There were three auctioneers: one, a handsome, fair-haired, blue-eyed young fellow, was plainly a favorite with the women. They flocked after him as he passed from one to another of the different lots of fish. They crowded in close circles around him, three and four deep; pushing, struggling, rising on tiptoes to look over each other's shoulders and get sight of the fish.

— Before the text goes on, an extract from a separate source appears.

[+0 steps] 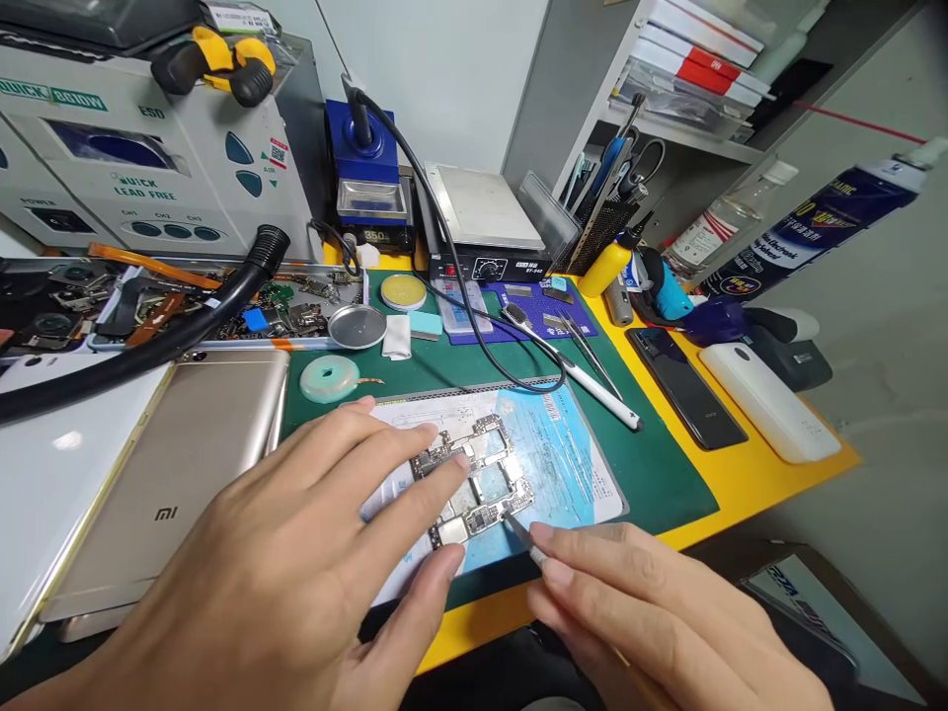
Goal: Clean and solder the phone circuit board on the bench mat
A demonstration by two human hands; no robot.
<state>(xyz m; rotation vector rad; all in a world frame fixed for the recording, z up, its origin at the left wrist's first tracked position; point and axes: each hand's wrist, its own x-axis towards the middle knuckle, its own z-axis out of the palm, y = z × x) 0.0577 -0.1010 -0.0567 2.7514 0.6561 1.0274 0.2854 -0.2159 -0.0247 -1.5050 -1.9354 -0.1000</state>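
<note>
A phone circuit board [485, 515] with two rectangular openings lies on a blue-and-white printed mat [563, 464]. My left hand [296, 553] reaches over it from the left, fingers spread, with fingertips resting on or just above the board's upper left part; the palm hides some of the mat. Between the thumb and fingers of my right hand [659, 602] is a slim pointed metal tool [527, 543], its dark tip at the board's lower right edge. Whether it is a knife or tweezers I cannot tell.
A white-handled brush [599, 393] and tweezers [592, 355] lie behind the mat. A black cable [451, 232] loops down to its back edge. Phones [170, 484] stand left, another phone [687, 387] right. A hot-air station [148, 158] and its hose [170, 331] occupy the back left.
</note>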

"What's offered for this lot o' fine herrings? One! One and sax! Thrippence ha'! Going, going, gone!" rang above all the clatter and chatter of the women's tongues. It was so swift that it seemed over before it was fairly begun; and the surging circles had moved along to a new spot and a new trade. The eyes of the women were fixed on the auctioneer's eyes; they beckoned; they shook forefingers at him; now and then a tall, stalwart one, reaching over less able-bodied comrades, took him by the shoulder, and compelled him to turn her way; one, most fearless of all, literally gripped him by the ear and pulled his head around, shrieking out her bid. When the pressure got unbearable, the young fellow would shake himself like a Newfoundland dog, and, laughing good-naturedly, whirl his arms wide round to clear a breathing space; the women would fall back a pace or two, but in a moment the rings would close up again, tighter than ever.

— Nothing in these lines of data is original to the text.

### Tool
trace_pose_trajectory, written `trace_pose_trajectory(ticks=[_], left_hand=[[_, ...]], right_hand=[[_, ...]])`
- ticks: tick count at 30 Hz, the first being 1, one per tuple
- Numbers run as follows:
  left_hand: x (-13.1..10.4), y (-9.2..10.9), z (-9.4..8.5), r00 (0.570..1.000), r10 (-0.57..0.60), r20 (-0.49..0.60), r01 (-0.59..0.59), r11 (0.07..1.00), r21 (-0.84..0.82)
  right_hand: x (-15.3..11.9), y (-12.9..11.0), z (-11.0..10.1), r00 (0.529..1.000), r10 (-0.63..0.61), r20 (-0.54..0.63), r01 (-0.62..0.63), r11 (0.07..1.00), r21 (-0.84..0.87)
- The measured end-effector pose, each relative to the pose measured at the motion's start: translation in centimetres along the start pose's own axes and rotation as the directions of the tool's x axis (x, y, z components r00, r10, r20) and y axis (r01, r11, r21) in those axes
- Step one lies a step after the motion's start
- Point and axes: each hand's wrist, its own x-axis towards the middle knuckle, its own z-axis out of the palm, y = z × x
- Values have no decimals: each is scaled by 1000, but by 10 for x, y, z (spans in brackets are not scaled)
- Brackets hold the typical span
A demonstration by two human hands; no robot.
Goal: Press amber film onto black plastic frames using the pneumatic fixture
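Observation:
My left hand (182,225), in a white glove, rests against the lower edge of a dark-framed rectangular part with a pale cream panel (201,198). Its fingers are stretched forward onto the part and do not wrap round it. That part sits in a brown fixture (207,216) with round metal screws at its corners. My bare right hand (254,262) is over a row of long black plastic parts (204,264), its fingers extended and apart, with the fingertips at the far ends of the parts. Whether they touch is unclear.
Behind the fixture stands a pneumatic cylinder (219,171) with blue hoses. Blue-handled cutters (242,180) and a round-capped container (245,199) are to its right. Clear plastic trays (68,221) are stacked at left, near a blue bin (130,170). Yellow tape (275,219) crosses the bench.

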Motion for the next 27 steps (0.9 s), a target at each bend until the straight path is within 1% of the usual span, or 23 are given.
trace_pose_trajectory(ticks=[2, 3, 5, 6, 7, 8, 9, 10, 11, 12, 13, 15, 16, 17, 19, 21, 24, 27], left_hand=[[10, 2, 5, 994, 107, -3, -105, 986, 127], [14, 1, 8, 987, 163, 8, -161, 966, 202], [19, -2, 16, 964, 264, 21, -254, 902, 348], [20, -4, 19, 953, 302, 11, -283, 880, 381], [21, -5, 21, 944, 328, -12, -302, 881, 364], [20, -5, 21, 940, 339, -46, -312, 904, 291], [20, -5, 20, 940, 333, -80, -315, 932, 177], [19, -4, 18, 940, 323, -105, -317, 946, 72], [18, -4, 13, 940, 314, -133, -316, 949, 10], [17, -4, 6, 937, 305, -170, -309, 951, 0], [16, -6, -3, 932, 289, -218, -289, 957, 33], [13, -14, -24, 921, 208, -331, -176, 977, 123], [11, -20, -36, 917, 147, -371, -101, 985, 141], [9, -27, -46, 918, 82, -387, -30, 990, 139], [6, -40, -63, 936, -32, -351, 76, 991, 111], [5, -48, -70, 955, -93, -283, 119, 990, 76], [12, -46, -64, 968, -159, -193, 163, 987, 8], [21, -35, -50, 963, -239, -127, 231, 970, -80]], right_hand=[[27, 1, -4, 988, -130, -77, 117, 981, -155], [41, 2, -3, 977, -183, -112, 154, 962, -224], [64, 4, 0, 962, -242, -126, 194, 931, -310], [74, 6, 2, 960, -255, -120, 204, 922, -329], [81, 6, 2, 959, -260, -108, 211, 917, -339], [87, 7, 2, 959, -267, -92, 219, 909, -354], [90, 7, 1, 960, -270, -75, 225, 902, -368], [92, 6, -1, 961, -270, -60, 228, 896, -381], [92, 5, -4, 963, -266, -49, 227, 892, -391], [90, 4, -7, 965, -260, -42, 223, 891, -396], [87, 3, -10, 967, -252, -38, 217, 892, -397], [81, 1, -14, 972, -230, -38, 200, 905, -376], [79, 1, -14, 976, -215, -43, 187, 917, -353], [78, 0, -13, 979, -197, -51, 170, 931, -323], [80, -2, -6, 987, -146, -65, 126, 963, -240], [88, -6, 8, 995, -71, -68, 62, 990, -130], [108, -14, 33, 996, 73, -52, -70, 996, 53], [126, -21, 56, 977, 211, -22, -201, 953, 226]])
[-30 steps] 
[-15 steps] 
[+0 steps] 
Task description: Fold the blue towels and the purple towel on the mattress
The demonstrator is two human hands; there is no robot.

The efforts of those in the outer ring to break through or see over the inner ones were droll. Arms and hands and heads seemed fairly interlinked and interwoven. Sometimes a pair of hands would come into sight, pushing their way between two bodies, low down,—just the two hands, nothing more, breaking way for themselves, as if in a thicket of underbrush; presently the arms followed; and then, with a quick thrust of the arms to right and left, the space would be widened enough to let in the head, and when that was fairly through the victory was won. Straightening herself with a big leap, the woman bounded in front of the couple she had so skilfully separated, and a buzzing "bicker" of angry words would rise for a moment; but there was no time to waste in bad temper where bargains were to be made or lost in the twinkling of an eye.

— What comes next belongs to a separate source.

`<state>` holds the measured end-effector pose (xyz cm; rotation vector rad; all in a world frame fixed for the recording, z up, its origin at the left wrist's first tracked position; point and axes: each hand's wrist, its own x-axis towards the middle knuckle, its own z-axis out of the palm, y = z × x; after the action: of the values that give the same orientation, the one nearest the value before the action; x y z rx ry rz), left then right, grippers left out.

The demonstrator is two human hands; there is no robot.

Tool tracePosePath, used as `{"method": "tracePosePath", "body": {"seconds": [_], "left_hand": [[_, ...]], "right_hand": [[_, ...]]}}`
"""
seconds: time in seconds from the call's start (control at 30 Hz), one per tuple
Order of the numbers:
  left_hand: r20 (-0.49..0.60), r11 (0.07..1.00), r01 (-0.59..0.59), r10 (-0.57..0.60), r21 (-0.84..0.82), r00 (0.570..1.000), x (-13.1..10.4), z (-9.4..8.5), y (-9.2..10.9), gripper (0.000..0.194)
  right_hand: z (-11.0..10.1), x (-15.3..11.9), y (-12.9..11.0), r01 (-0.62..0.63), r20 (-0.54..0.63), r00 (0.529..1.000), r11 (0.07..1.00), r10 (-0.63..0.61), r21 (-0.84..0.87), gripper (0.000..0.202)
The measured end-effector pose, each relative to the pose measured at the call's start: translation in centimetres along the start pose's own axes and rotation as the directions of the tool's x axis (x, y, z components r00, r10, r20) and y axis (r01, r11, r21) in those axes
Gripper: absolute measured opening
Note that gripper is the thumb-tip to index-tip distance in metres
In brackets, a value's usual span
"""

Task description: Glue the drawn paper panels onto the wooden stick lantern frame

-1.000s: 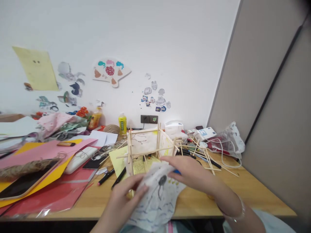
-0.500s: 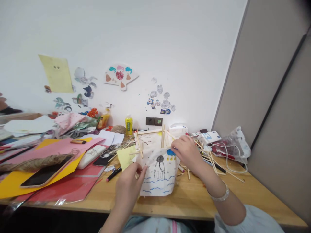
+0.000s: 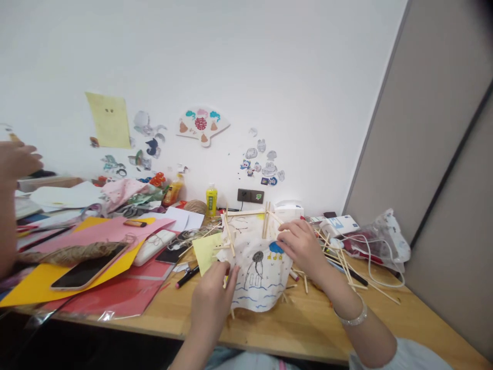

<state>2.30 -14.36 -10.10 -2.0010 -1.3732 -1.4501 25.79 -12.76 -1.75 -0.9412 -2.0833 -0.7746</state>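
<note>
A white sheet (image 3: 264,280) with a drawn figure, blue waves and a blue cloud lies against a frame of thin wooden sticks (image 3: 267,221). At its left edge, my left hand (image 3: 215,285) pinches the sheet and a stick of the frame between thumb and fingers. My right hand (image 3: 304,246) is closed on the sheet's upper right corner, beside the blue cloud. A yellow paper (image 3: 207,252) rests behind my left hand. Stick ends poke out below the sheet.
Left on the table (image 3: 308,329) lie a phone (image 3: 88,267), coloured papers, twine and a white power bank (image 3: 154,246). Loose sticks, a plastic bag (image 3: 389,241) and a white cable are at right. Another person's hand (image 3: 17,159) is at far left.
The view has shifted left. The sheet's lower edge now curves, and stick ends show beneath it. Another person's hand and forearm have come further in at the left. My hands keep their hold.
</note>
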Motion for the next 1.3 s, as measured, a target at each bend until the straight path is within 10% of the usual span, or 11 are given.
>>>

An old sailor, who stood near me on the wall, twice saved me from going backwards into the sea, in my hasty efforts to better my standpoint. He also seemed to be there simply as a spectator, and I asked him how the women knew what they were buying; buying, as they did, by the pile or the box.
"Oh, they'll giss, verra near," he said; "they've an eye on the fish sense they're bawn. God knows it's verra little they mak," he added, "an' they'll carry's much's two men o' us can lift. They're extrawnery strang."
As a lot of catfish were thrown down at our feet, he looked at them with a shudder and exclaimed,—
"I'd no eat that."
"Why not?" said I. "Are they not good?"
"Ah, I'd no eat it," he replied, with a look of superstitious terror spreading over his face. "It doesna look richt."
A fresh trawler came in just as the auction had nearly ended. The excitement renewed itself fiercely. The crowd surged over to the opposite side of the pier, and a Babel of voices arose. The skipper was short and fat, and in his dripping oilskin suit looked like a cross between a catfish and a frog.